The Pakistani military has been engaged in a major offensive in the tiny Bajaur Agency since early August. On August 24, at the behest of Bajauri tribal elders, the Tehreek-e Taliban announced a unilateral ceasefire. At the time, Pakistani Interior Minister Rehman Malik condemned the proposed ceasefire as unacceptable, and demanded instead that the militants publicly surrender in Islamabad.
The fighting displaced hundreds of thousands from Bajaur into squalid refugee camps. Only a week later, at the behest of tribal area legislators, the Pakistani government announced a ceasefire of its own, in honor of the Muslim holy month of Ramadan. When it was announced, Minister Malik assured the displaced that they could return home “without any fear“.
But the promised ceasefire never materialized. Though Tehreek-e Taliban spokesman Maulvi Omar insisted his faction has not as of yet broken the ceasefire, attacks by Pakistan’s military against militants in Bajaur and the surrounding area have continued unabated, prompting tribal area legislators to threaten to leave Pakistan’s coalition government.

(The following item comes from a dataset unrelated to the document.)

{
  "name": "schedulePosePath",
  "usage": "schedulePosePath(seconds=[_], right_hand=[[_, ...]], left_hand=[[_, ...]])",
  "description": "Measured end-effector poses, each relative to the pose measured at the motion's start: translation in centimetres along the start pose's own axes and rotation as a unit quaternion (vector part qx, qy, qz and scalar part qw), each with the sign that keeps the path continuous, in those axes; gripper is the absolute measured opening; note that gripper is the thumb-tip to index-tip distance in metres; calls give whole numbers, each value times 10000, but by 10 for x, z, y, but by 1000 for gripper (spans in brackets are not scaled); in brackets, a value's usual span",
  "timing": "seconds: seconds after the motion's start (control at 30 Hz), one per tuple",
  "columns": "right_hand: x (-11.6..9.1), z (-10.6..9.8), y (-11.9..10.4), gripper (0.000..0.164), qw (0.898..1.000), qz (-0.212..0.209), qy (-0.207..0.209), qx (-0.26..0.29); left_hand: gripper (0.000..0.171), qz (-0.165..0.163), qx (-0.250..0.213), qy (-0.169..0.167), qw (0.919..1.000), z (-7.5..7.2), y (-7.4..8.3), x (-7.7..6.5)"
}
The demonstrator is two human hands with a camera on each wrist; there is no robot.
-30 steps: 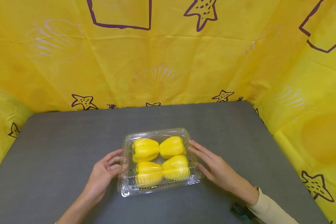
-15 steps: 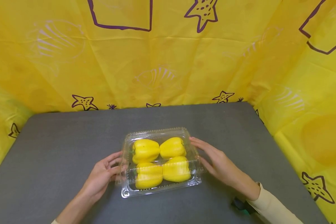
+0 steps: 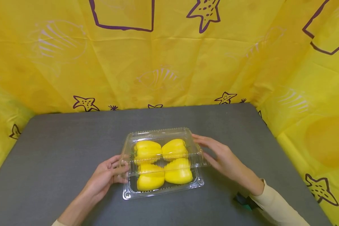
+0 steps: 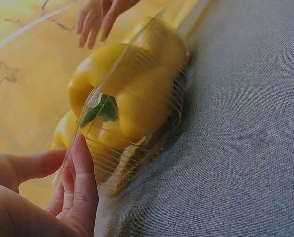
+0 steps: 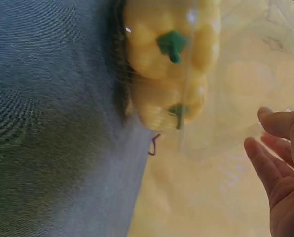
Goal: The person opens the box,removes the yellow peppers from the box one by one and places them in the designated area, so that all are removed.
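Note:
A clear plastic clamshell container (image 3: 164, 194) with several yellow bell peppers (image 3: 178, 172) in it rests on the table. Its hinged lid (image 3: 197, 158) is tilted up, so the front of the base is uncovered. My left hand (image 3: 104, 174) pinches the lid's left edge; in the left wrist view, thumb and fingers (image 4: 83, 182) meet on the thin plastic beside a pepper's green stem (image 4: 107, 108). At the lid's right side, my right hand (image 3: 223, 157) holds the edge between thumb and fingers, as the right wrist view also shows (image 5: 285, 158).
The container stands on a dark grey table (image 3: 73, 141), nearer its front. Yellow cloth (image 3: 169, 56) printed with starfish and fish hangs behind and along the sides. A small dark object (image 3: 244, 201) with a bit of green shows by the right sleeve (image 3: 277, 201).
The lid's front edge has risen and swung back, baring the front peppers. Both hands have moved slightly with it; the right hand is a little higher in view. The base has hardly shifted.

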State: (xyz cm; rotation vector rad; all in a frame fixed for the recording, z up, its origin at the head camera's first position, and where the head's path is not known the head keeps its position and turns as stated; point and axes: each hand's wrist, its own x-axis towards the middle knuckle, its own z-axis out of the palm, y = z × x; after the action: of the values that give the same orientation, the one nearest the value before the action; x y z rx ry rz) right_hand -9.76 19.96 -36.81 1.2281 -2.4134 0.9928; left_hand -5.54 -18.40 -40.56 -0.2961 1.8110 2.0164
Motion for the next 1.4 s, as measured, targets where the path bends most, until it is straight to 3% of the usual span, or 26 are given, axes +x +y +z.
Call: schedulePosePath(seconds=[0.33,0.6,0.83,1.13,1.4], right_hand=[[9,-8,6,49,9997,25,219,131],[18,-10,10,45,9991,-4,377,184],[25,-12,14,63,9984,196,449,268],[27,-13,17,57,9931,554,409,945],[33,-12,20,53,9911,634,607,998]], left_hand=[[43,9,7,-40,10000,-2,-3,1],[46,-15,15,-205,9998,-3,-4,1],[43,-23,43,-288,9996,-3,-2,1],[48,1,152,-293,9995,-4,0,3],[42,26,191,-249,9995,-3,0,3]])
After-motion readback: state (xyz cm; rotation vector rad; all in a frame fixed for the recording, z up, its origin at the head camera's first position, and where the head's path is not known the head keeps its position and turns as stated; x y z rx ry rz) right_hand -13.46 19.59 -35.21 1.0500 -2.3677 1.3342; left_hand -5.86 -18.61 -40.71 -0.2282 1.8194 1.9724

More pressing than the inner workings of Pakistan’s tenuous coalition government, however, is that the Red Cross has reported that the refugees are still unable to return home. Complicating matters is a lack of clean water for the refugees, which has lead to an outbreak of cholera among the displaced. The vast majority, an estimated 80 percent of the refugees are women and children. The Red Cross described the situation in Bajaur as “very volatile,” making it unlikely, despite the assurances of the Pakistani government, that they will be able to return home any time soon.